The left panel (Transfer Gel) identifies the SDS-PAGE analysis of solubilized membranes of normal controls, patients with HbH, HbH/CS, and patients with homozygous HbCS/CS. Splenectomized patients are indicated by splx. The globin band, running at approximately 15 kD, appears at the bottommost portion of the gel.
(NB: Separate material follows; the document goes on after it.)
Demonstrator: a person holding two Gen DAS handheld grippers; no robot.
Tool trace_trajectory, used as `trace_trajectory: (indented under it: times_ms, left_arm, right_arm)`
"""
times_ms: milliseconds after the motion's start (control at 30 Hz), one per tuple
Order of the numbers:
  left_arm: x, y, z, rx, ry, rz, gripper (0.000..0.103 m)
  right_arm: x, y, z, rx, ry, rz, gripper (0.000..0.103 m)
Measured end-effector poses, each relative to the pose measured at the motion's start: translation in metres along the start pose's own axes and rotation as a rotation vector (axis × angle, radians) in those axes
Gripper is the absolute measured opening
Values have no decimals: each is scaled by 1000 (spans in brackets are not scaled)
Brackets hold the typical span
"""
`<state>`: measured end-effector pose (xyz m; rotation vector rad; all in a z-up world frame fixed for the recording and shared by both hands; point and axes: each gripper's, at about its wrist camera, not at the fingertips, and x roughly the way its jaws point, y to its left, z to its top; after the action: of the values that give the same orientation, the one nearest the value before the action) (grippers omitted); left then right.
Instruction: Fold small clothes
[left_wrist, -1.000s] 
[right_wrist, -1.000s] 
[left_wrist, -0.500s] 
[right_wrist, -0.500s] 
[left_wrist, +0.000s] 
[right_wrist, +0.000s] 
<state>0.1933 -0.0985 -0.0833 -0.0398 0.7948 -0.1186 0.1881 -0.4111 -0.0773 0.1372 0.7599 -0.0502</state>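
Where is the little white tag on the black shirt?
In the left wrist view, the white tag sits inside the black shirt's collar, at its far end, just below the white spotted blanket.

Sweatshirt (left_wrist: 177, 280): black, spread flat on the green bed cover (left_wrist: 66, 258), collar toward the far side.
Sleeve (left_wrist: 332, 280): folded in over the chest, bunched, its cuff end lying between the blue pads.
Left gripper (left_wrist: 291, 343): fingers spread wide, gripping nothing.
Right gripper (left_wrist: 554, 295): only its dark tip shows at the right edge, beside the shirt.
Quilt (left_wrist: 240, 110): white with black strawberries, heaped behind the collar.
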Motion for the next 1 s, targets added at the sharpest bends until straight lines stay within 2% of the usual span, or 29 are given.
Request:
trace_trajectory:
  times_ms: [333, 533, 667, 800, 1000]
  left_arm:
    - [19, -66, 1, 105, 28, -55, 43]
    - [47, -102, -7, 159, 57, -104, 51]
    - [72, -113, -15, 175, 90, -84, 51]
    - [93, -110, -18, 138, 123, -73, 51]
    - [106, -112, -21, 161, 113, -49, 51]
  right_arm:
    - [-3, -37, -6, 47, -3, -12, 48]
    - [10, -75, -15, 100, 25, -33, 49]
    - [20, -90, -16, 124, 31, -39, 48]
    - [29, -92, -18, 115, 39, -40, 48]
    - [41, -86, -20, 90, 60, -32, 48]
The arrow indicates bands seen only in HbCS variants that run at a position consistent with 19 kD molecular weight. Western blotting of similar patients is shown on the two righthand panels with a monoclonal anti–α-globin in the center and anti–β-globin MoAb on the right. The anti–β-globin antibody shows accumulations of β-globin in HbH and HbH/CS, but the largest accumulations occurred in splenectomized patients with HbH and HbH/CS. Of importance is the fact that the anti–α-globin antibody reacted specifically with the 19-kD band.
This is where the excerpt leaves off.